• [WORK REQUEST]: In the copy, include all of the listing exactly and none of its pictures.

• [DATA SECTION]:
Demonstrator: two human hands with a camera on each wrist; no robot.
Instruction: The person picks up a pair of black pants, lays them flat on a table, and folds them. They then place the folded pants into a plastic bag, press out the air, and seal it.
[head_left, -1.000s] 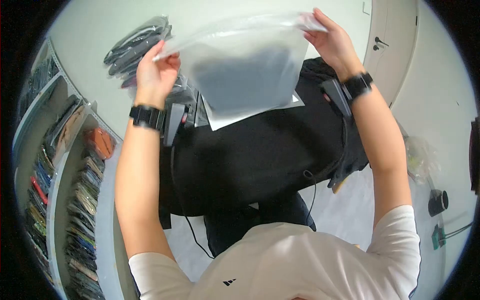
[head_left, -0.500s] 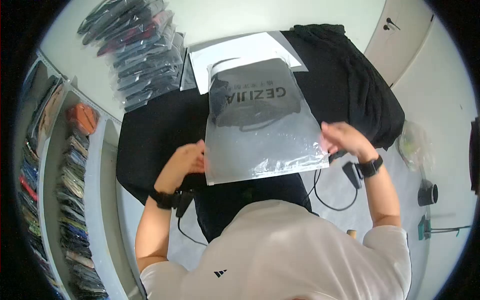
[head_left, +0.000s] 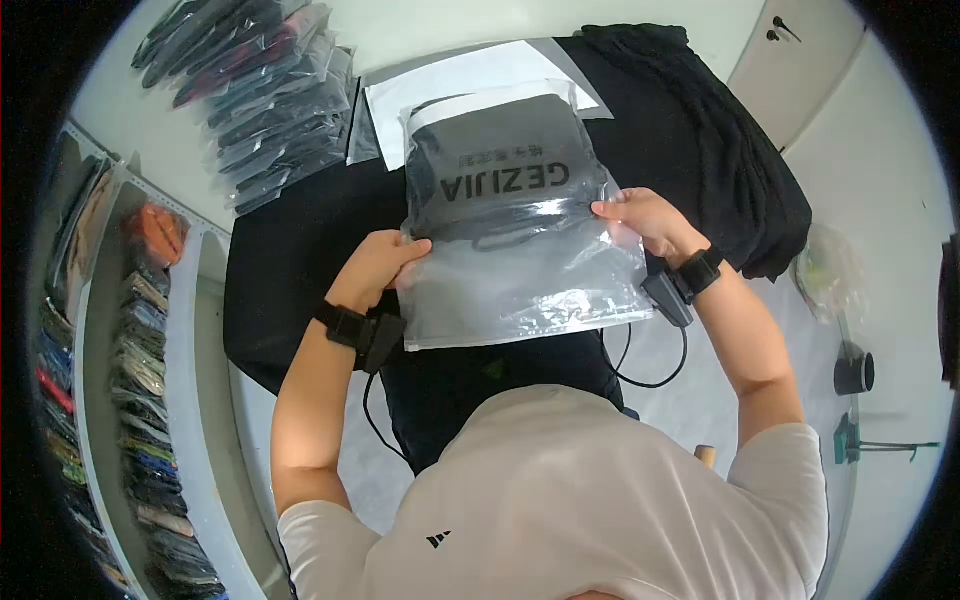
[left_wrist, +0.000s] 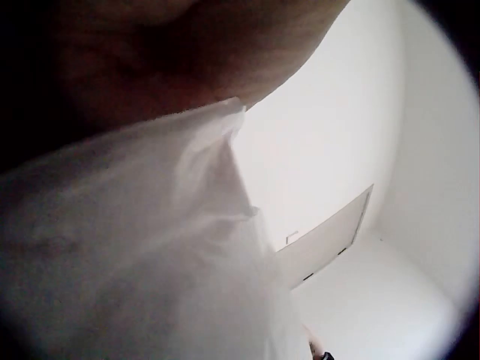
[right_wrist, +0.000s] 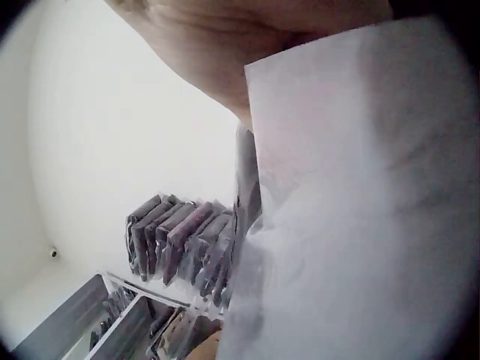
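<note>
A translucent plastic garment bag (head_left: 520,280) printed GEZIJIA holds a dark folded garment (head_left: 500,215) in its far half. The lettering reads upside down from the wearer's side. My left hand (head_left: 375,268) pinches the bag's left edge, thumb on top. On the opposite edge, my right hand (head_left: 650,222) does the same, a little farther up. In both wrist views the whitish plastic hangs below a palm, and the fingertips are hidden. The near end of the bag lies flat and reaches past the table's front edge.
White sheets (head_left: 480,65) lie behind the bag on the black-covered table (head_left: 290,290). A pile of bagged garments (head_left: 270,120) stands at the back left. Crumpled black cloth (head_left: 690,110) covers the right side. Shelves (head_left: 150,400) of packed clothes run along the left; cables trail from both wrist cameras.
The bag came down from being held up at the far side to lying near the body. Both hands then slid from its near corners up the sides and took hold of the edges.
</note>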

• [EXERCISE RESPONSE]:
Demonstrator: two human hands with a camera on each wrist; no robot.
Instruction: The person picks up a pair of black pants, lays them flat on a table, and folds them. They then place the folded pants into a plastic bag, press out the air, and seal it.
[head_left, -1.000s] 
[head_left, -0.500s] 
[head_left, +0.000s] 
[left_wrist, +0.000s] 
[right_wrist, +0.000s] 
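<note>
A translucent plastic garment bag (head_left: 520,280) printed GEZIJIA holds a dark folded garment (head_left: 500,215) in its far half. The lettering reads upside down from the wearer's side. My left hand (head_left: 375,268) pinches the bag's left edge, thumb on top. On the opposite edge, my right hand (head_left: 650,222) does the same, a little farther up. In both wrist views the whitish plastic hangs below a palm, and the fingertips are hidden. The near end of the bag lies flat and reaches past the table's front edge.
White sheets (head_left: 480,65) lie behind the bag on the black-covered table (head_left: 290,290). A pile of bagged garments (head_left: 270,120) stands at the back left. Crumpled black cloth (head_left: 690,110) covers the right side. Shelves (head_left: 150,400) of packed clothes run along the left; cables trail from both wrist cameras.
The bag came down from being held up at the far side to lying near the body. Both hands then slid from its near corners up the sides and took hold of the edges.
</note>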

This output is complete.